General

Permanent and temporally variable magnetic fields reduced over a million-fold

Magnetic fields exist everywhere in the universe, and we are permanently exposed to both natural and artificial magnetic fields. In Central Europe, the Earth's ever-present magnetic field measures 48 microtesla. On top of this come local magnetic fields generated by transformers, motors, cranes, metal doors and the like.

Reducing electromagnetic noise is a key prerequisite for many high-precision experiments in physics as well as in biology and medicine. In fundamental physics, the highest degree of magnetic shielding is essential when making precision measurements of miniscule effects in phenomena that drove the early development of our universe.

However, because magnetic fields easily penetrate matter, creating a space practically devoid of magnetic fields has been a challenge for scientists.

An international team of physicists has now developed a shielding that dampens low frequency magnetic fields more than a million-fold. Headed by Professor Peter Fierlinger, physicist at the Technische Universität München (TUM) and researcher of the Cluster of Excellence "Origin and Structure of the Universe", this group of physicists have successfully created a 4.1 cubic meter space at the Garching research campus in which permanent and temporally variable magnetic fields are reduced over a million-fold.
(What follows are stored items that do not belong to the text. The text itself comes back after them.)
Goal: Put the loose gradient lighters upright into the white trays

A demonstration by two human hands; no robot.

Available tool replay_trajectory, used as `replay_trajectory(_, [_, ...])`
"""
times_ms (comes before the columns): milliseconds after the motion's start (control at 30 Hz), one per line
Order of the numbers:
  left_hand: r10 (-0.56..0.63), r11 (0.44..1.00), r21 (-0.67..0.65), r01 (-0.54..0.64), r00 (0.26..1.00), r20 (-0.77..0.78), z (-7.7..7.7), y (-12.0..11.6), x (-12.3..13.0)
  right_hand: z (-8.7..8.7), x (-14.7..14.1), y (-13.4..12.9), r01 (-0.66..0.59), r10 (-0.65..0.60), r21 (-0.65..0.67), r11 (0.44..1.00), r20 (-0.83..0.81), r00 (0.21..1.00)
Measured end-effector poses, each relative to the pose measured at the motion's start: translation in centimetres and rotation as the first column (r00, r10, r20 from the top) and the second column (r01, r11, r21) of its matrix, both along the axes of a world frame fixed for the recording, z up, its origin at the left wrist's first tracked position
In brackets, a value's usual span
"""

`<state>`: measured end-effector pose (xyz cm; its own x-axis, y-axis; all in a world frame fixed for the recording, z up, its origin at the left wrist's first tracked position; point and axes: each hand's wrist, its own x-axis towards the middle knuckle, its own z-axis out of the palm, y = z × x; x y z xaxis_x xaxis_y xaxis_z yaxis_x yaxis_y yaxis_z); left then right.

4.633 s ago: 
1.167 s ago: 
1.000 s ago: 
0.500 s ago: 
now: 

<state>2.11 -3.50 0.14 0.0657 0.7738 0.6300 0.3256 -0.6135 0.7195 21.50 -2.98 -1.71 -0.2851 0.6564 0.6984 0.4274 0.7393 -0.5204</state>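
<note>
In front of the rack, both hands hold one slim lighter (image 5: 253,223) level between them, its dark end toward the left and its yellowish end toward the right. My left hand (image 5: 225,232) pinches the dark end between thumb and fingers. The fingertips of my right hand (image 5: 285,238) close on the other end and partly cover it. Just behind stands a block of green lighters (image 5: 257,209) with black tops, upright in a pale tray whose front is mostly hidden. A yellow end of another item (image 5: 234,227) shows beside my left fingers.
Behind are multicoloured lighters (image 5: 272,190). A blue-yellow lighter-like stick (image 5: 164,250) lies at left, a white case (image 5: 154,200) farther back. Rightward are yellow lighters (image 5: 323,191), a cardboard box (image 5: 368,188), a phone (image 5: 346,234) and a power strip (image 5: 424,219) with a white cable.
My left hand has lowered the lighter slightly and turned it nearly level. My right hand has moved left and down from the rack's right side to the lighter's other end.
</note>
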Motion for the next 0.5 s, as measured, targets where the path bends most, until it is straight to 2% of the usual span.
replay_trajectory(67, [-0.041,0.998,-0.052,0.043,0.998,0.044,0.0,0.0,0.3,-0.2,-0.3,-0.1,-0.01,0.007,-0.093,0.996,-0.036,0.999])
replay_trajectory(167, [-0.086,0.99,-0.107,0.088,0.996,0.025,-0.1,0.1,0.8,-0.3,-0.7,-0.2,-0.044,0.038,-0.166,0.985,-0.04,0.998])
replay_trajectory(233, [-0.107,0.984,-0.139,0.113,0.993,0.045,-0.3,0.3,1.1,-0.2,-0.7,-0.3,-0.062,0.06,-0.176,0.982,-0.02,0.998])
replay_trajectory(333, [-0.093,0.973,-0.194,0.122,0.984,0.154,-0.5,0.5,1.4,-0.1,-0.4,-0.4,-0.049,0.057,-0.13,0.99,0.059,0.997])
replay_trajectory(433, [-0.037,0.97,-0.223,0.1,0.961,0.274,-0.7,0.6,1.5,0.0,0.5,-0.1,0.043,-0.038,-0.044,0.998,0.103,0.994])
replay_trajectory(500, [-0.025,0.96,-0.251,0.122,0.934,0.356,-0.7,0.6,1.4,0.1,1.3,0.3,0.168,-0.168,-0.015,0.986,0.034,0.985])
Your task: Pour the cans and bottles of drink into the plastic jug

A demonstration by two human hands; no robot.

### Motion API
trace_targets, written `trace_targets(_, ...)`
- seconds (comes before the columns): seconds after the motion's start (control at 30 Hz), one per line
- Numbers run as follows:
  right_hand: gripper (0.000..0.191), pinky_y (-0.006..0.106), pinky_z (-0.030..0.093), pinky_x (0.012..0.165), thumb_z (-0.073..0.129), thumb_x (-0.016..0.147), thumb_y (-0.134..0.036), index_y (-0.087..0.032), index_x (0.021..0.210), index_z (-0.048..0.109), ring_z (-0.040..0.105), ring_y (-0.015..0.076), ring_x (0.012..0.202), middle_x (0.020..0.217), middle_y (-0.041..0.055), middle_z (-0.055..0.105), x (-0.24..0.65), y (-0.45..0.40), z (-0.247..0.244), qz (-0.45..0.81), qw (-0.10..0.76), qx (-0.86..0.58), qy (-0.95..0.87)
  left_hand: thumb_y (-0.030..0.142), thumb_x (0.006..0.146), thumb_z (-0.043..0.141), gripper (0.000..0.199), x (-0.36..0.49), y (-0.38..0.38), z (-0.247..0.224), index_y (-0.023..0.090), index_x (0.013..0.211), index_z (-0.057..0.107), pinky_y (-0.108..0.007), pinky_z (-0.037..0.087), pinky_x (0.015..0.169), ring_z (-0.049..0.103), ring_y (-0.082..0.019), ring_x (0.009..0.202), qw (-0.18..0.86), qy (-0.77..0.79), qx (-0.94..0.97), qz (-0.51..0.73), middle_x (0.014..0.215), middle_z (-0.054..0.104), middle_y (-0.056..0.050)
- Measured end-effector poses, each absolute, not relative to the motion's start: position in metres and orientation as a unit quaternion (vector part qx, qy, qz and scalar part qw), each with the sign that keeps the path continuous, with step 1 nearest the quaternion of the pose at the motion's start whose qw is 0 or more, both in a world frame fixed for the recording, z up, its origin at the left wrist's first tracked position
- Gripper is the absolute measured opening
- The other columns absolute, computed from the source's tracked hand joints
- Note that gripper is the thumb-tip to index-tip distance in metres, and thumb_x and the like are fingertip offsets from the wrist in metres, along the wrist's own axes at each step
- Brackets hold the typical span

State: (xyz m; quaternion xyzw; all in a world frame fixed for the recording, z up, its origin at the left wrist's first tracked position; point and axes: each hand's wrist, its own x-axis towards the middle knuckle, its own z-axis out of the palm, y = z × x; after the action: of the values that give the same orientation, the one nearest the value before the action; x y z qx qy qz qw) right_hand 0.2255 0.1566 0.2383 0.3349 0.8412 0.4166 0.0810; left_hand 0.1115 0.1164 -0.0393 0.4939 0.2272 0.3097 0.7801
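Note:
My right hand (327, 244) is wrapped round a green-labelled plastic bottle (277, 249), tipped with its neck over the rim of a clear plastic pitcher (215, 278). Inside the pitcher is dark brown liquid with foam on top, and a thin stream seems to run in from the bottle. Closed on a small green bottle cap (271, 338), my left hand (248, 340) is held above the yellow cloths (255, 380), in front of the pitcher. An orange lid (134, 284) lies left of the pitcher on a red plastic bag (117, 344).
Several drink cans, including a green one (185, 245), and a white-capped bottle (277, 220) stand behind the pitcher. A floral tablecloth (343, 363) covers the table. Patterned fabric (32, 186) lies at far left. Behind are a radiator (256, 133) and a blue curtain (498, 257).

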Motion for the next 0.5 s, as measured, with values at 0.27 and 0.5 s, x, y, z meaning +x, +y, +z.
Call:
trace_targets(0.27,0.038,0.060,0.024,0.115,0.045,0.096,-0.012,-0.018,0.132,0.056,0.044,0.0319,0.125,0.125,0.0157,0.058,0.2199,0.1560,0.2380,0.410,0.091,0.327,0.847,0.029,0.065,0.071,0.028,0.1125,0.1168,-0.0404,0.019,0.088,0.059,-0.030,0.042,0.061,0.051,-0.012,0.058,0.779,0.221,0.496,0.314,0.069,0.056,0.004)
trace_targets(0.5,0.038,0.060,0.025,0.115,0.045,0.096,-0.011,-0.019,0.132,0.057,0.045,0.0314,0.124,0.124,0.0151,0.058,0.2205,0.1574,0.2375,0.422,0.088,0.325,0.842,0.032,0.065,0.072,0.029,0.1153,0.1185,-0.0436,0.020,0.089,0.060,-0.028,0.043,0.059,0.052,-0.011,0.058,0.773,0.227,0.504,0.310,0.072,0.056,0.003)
This is accomplished using a magnetic shielding comprising various layers of a highly magentisable alloy. The ensuing magnetic attenuation results in a residual magnetic field inside the shield that is even smaller than that in the depths of our solar system.

Magnetic shielding oneMagnetic shielding two

The 4.1 cubic meter space at the Garching research campus in which permanent and temporally variable magnetic fields are reduced over a million-fold.

Precision experiments on the electric dipole moment of the neutron

The team is currently developing an experiment to determine the charge distribution in neutrons –referred to by physicists as the electric dipole moment. Neutrons are nuclear particles that have a tiny magnetic moment but are electrically neutral. They comprise three quarks, whose charges cancel each other out.

However, scientists suspect that neutrons have a tiny electric dipole moment. Unfortunately, past measurements were not sufficiently precise. The new, nearly magnetic field-free space provides the requisite conditions for improving measurements of the electric dipole moment by a factor of 100. This opens the door to a realm of the theoretically predicted scale of the phenomenon.

"This kind of measurement would be of fundamental significance in particle physics and swing wide open the door to physics beyond the Standard Model of particle physics," explains Peter Fierlinger. The Standard Model describes the characteristics of all known elementary particles to a high degree of precision.

Yet, there are still phenomena that cannot be adequately explained. Gravity, for example, is not even considered in this model. The Standard Model also fails to predict the behaviour of particles at very high energies as they prevailed in the early universe. And, it provides no explanation for why matter and antimatter from the Big Bang did not annihilate each other completely, but rather a small amount of matter remained from which we and our surrounding, visible universe are ultimately formed.

Physicists therefore attempt to create short-lived conditions as were prevalent in the early universe using particle accelerators like the Large Hadron Collider (LHC) at CERN. They smash particles into each other at high energies, in particular to create new particles.

 

Alternatives to high-energy physics

The experiments of the TUM scientists complement those in high-energy physics. "Our high-precision experiments investigate the nature of particles at energy scales that will likely not be reached by current or future generations of particle accelerators," says doctoral candidate Tobias Lins, who worked on the magnetic shield setup in Peter Fierlinger's laboratory.

Exotic and hitherto unknown particles could alter the properties of known particles. Thus, even small deviations in particle characteristics could provide evidence for new, previously unknown particles.

In addition to the scientists at TU München, physicists at the Physikalisch-Technischen Bundesanstalt Berlin; the University of Illinois at Urbana-Champaign, USA; the University of Michigan, USA; and IMEDCO AG in Switzerland contributed to the experimental setup and measurements of magnetic attenuation. Funding was provided by the German Research Foundation (DFG) in the context of the Priority Program SPP 1491 and the Custer of Excellence Origin and Structure of the Universe.